__Exercise directions__
Each line of the material should be retyped without alteration.

Data excerpt Block Start

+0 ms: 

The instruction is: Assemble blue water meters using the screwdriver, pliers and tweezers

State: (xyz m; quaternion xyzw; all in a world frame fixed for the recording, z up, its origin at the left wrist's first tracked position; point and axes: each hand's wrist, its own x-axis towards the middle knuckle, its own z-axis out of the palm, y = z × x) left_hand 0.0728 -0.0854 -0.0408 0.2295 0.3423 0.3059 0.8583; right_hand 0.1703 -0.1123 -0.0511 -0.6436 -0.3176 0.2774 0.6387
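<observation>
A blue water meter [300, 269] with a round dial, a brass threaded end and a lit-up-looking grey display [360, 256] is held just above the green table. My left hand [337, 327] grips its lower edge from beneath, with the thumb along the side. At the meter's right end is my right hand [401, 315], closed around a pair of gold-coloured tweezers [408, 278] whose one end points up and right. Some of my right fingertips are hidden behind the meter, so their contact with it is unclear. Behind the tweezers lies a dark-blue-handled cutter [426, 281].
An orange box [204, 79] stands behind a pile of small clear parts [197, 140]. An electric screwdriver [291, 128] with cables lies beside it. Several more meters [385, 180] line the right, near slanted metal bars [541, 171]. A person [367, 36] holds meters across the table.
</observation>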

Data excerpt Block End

__Answer to this exercise__
+0 ms: 

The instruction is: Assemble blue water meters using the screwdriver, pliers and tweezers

State: (xyz m; quaternion xyzw; all in a world frame fixed for the recording, z up, its origin at the left wrist's first tracked position; point and axes: each hand's wrist, its own x-axis towards the middle knuckle, its own z-axis out of the palm, y = z × x) left_hand 0.0728 -0.0854 -0.0408 0.2295 0.3423 0.3059 0.8583; right_hand 0.1703 -0.1123 -0.0511 -0.6436 -0.3176 0.2774 0.6387
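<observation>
A blue water meter [300, 269] with a round dial, a brass threaded end and a lit-up-looking grey display [360, 256] is held just above the green table. My left hand [337, 327] grips its lower edge from beneath, with the thumb along the side. At the meter's right end is my right hand [401, 315], closed around a pair of gold-coloured tweezers [408, 278] whose one end points up and right. Some of my right fingertips are hidden behind the meter, so their contact with it is unclear. Behind the tweezers lies a dark-blue-handled cutter [426, 281].
An orange box [204, 79] stands behind a pile of small clear parts [197, 140]. An electric screwdriver [291, 128] with cables lies beside it. Several more meters [385, 180] line the right, near slanted metal bars [541, 171]. A person [367, 36] holds meters across the table.
</observation>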

The exercise is done.